3. The method of claim 2, wherein the inhibitory nucleic acid is an antisense molecule, a small interfering RNA, or a small hairpin RNA which are specific for a nucleic acid encoding SEQ ID NO: 1.

4. The method of claim 2, wherein the inhibitory nucleic acid is a nucleic acid comprising a sequence that is complementary to a contiguous sequence of at least 5 nucleotides present in JNK3.

5. The method of claim 1, wherein the agent is a peptide or a peptide-inhibitor.

6. The method of claim 5, wherein the peptide inhibitor is a peptide JNK3 inhibitor.

7. The method of claim 1, wherein the subject is human.

8. The method of claim 1, wherein the subject has, or is at risk of having an angiogenesis-related disorder.
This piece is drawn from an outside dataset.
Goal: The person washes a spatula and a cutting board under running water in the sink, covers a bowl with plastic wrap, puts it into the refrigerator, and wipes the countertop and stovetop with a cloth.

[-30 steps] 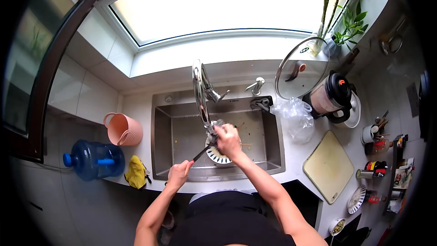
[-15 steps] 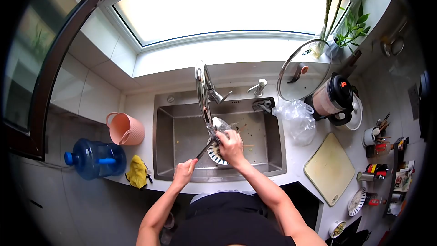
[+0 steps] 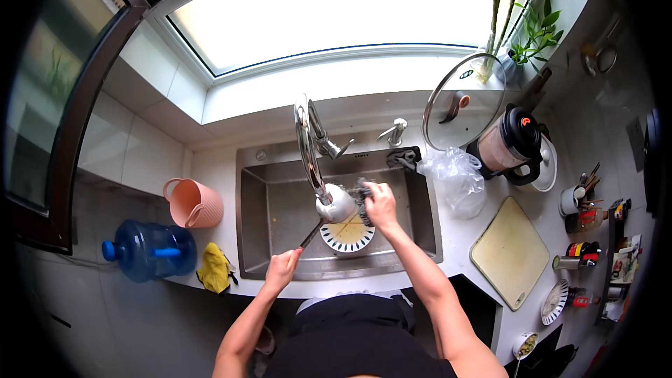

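Note:
My left hand [image 3: 282, 269] is closed around the dark handle of a metal ladle [image 3: 339, 206], whose round shiny head sits under the faucet [image 3: 306, 147]. To its right, my right hand [image 3: 380, 204] grips a dark grey scouring pad [image 3: 364, 200], apart from the ladle head. Below both, a plate [image 3: 348, 236] with a blue-patterned rim lies in the steel sink [image 3: 273, 189], and yellowish liquid shows in it. The ladle head hides part of the plate's far side.
Left of the sink stand a pink basket [image 3: 195, 203], a blue water jug [image 3: 150, 250] and a yellow cloth [image 3: 214, 268]. On the right are a plastic bag [image 3: 458, 185], a glass lid [image 3: 463, 101], a blender [image 3: 507, 143] and a cutting board [image 3: 509, 252].
My right hand has moved right with the scouring pad, off the ladle. The ladle head and the plate below it are more exposed. My left hand still holds the handle in nearly the same place.

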### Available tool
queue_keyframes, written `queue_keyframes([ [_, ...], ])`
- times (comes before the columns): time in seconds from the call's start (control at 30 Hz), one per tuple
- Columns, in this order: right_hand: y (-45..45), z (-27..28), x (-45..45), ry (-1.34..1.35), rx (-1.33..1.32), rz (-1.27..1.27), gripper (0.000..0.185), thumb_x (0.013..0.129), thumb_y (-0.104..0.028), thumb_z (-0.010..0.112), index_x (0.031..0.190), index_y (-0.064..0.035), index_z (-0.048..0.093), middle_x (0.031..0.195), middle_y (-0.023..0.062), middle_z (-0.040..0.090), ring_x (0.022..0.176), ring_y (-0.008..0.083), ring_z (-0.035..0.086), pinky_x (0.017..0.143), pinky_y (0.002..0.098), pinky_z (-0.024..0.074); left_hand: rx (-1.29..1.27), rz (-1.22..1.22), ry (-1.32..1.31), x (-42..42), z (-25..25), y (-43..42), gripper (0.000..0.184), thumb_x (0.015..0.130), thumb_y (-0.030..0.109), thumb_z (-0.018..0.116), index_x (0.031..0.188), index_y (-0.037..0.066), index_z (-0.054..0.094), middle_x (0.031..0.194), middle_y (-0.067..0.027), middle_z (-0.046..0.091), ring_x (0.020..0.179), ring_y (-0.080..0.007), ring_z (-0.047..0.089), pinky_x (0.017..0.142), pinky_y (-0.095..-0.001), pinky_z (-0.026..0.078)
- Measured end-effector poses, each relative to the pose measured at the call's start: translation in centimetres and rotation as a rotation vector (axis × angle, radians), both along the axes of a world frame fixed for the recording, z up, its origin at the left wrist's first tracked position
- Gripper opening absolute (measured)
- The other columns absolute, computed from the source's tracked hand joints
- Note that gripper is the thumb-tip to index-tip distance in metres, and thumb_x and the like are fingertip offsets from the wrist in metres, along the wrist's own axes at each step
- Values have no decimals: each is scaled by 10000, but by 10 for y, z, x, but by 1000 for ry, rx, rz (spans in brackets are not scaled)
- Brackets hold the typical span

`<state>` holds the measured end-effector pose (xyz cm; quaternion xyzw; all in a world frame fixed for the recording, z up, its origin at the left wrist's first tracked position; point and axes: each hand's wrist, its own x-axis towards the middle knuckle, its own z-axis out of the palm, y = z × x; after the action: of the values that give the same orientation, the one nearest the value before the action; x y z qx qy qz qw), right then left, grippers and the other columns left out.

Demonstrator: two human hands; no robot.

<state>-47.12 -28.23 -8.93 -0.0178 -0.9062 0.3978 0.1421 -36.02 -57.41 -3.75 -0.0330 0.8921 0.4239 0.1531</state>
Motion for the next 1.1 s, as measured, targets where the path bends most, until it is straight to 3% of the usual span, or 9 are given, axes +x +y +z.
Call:
queue_keyframes([
  [0.17,15,20,-9,-292,-453,10,467,813,-220,677,1243,-95,545,1147,196,556,1116,329,544,949,383,439,-11,-12,1,-7,-9,-5,474,965,378,514,669,10,552,533,-165,492,471,-317,470,478,-397,374],
  [0.23,7,32,-16,-370,-603,317,625,780,-287,734,1326,-120,481,1245,202,498,1187,333,489,1005,387,402,-38,-57,4,-12,-6,-4,458,959,381,520,680,20,560,552,-183,505,493,-362,483,483,-411,380],
  [0.3,6,39,-22,-409,-361,470,808,688,-330,826,1356,-91,440,1275,175,489,1188,286,486,1020,361,389,-202,-149,56,-16,2,-3,436,951,392,530,687,46,563,582,-190,533,550,-401,526,488,-433,398],
  [0.43,2,42,-27,-691,-622,632,591,708,-241,825,1195,-22,570,993,58,650,916,135,596,855,274,475,-248,-217,139,-13,9,-13,431,942,410,536,689,61,558,595,-187,544,577,-401,555,492,-452,412],
  [0.53,-20,35,-16,-655,-977,326,335,783,-294,771,933,-10,679,860,28,663,783,98,578,731,270,476,-273,-235,232,-15,12,-16,435,935,420,539,685,65,555,591,-182,544,581,-399,558,491,-458,417],
  [0.67,-31,32,-18,-663,-1002,93,314,832,-310,725,942,-19,686,830,19,648,753,96,566,714,272,476,-274,-225,239,-15,7,-20,431,928,431,545,689,72,565,592,-178,547,582,-397,558,488,-456,415],
  [0.77,-16,48,-24,-650,-995,545,254,827,-223,726,986,-31,676,882,21,657,802,103,578,745,270,479,-198,-197,149,-15,-3,-29,436,927,431,548,681,71,563,589,-178,542,580,-396,558,484,-452,410],
  [0.97,-17,65,-27,-795,-993,626,237,821,-189,730,985,-29,672,880,23,660,793,104,589,746,268,479,-222,-231,220,-19,0,-31,431,922,419,563,678,64,558,581,-173,529,566,-396,545,483,-432,408],
  [1.1,-35,43,-21,-754,-1003,183,352,819,-337,742,935,-8,695,837,45,668,730,121,600,677,285,488,-167,-196,210,-14,-3,-20,388,915,392,587,715,60,562,590,-156,543,568,-376,558,494,-416,415],
])
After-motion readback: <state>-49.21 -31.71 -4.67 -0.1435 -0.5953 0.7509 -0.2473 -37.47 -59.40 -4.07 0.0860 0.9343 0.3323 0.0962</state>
9. The method of claim 1, wherein the subject has peripheral arterial disease (PAD), macular degeneration, retinopathy, stroke, diabetic limb ulcers, diabetic neuropathy, age-related blindness, chronic wounds, pressure ulcers, Alzheimer's disease, myocardial ischemia, cerebral ischemia, hepatic ischemia, limb ischemia, pulmonary ischemia, renal ischemia, testicular ischemia, intestinal type ischemia, or any organ ischemia.